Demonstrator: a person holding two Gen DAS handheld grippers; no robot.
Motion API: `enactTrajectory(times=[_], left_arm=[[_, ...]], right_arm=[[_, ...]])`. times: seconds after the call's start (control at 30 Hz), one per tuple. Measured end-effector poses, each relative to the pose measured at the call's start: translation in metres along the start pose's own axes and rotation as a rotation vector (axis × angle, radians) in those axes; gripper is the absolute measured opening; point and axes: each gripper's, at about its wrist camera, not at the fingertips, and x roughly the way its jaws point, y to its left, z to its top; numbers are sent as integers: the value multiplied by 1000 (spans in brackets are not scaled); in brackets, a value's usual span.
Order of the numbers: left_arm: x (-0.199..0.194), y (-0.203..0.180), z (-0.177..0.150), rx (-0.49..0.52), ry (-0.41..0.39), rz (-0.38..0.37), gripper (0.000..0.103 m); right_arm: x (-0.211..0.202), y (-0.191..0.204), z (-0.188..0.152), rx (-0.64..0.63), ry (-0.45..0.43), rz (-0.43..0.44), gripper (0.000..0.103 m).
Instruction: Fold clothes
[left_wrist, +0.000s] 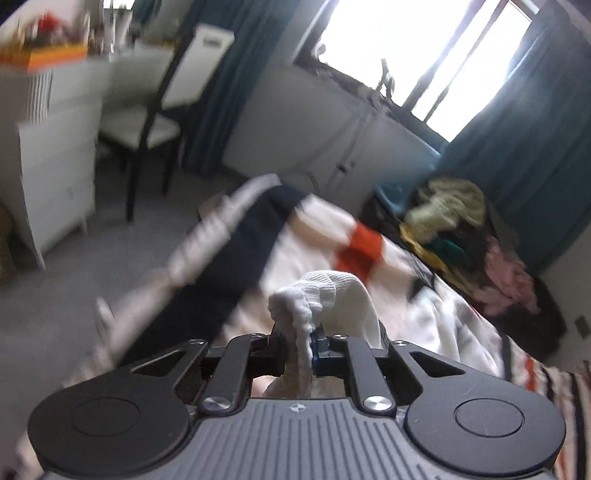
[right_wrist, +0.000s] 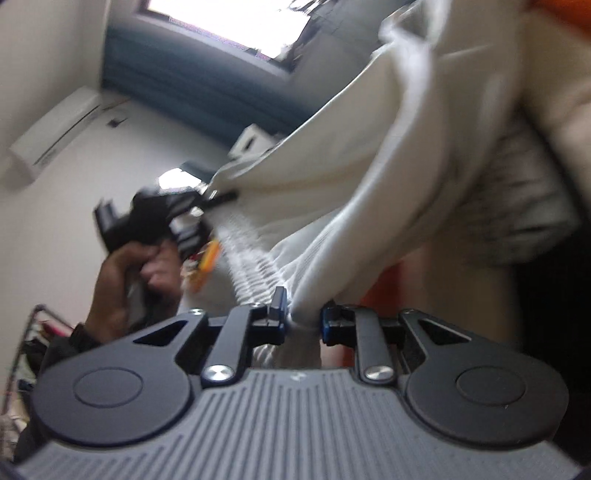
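A white knit garment with navy and orange blocks (left_wrist: 343, 291) hangs stretched in the air between my two grippers. My left gripper (left_wrist: 301, 341) is shut on a bunched white ribbed edge of it; the navy and orange parts (left_wrist: 258, 236) trail away, blurred. My right gripper (right_wrist: 303, 322) is shut on another white edge of the same garment (right_wrist: 369, 221), which fans up and to the right. In the right wrist view the other gripper (right_wrist: 155, 221) and the hand holding it show at left, at the garment's far edge.
A pile of clothes (left_wrist: 461, 229) lies at right on the striped bed cover (left_wrist: 554, 391). A white chair (left_wrist: 155, 122), white drawers (left_wrist: 55, 166) and grey floor are at left. Window with teal curtains (left_wrist: 517, 129) behind. An air conditioner (right_wrist: 51, 129) hangs on the wall.
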Motion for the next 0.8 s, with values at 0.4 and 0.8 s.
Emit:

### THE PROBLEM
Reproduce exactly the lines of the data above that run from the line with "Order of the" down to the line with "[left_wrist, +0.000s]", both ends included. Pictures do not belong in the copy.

### ANSWER SECTION
Order of the numbers: left_arm: x (-0.199..0.194), y (-0.203..0.180), z (-0.177..0.150), rx (-0.49..0.52), ry (-0.41..0.39), rz (-0.38..0.37), gripper (0.000..0.103 m); right_arm: x (-0.211..0.202), y (-0.191..0.204), z (-0.188..0.152), rx (-0.64..0.63), ry (-0.45..0.43), rz (-0.43..0.44), gripper (0.000..0.103 m).
Instruction: Fold clothes
[left_wrist, +0.000s] 

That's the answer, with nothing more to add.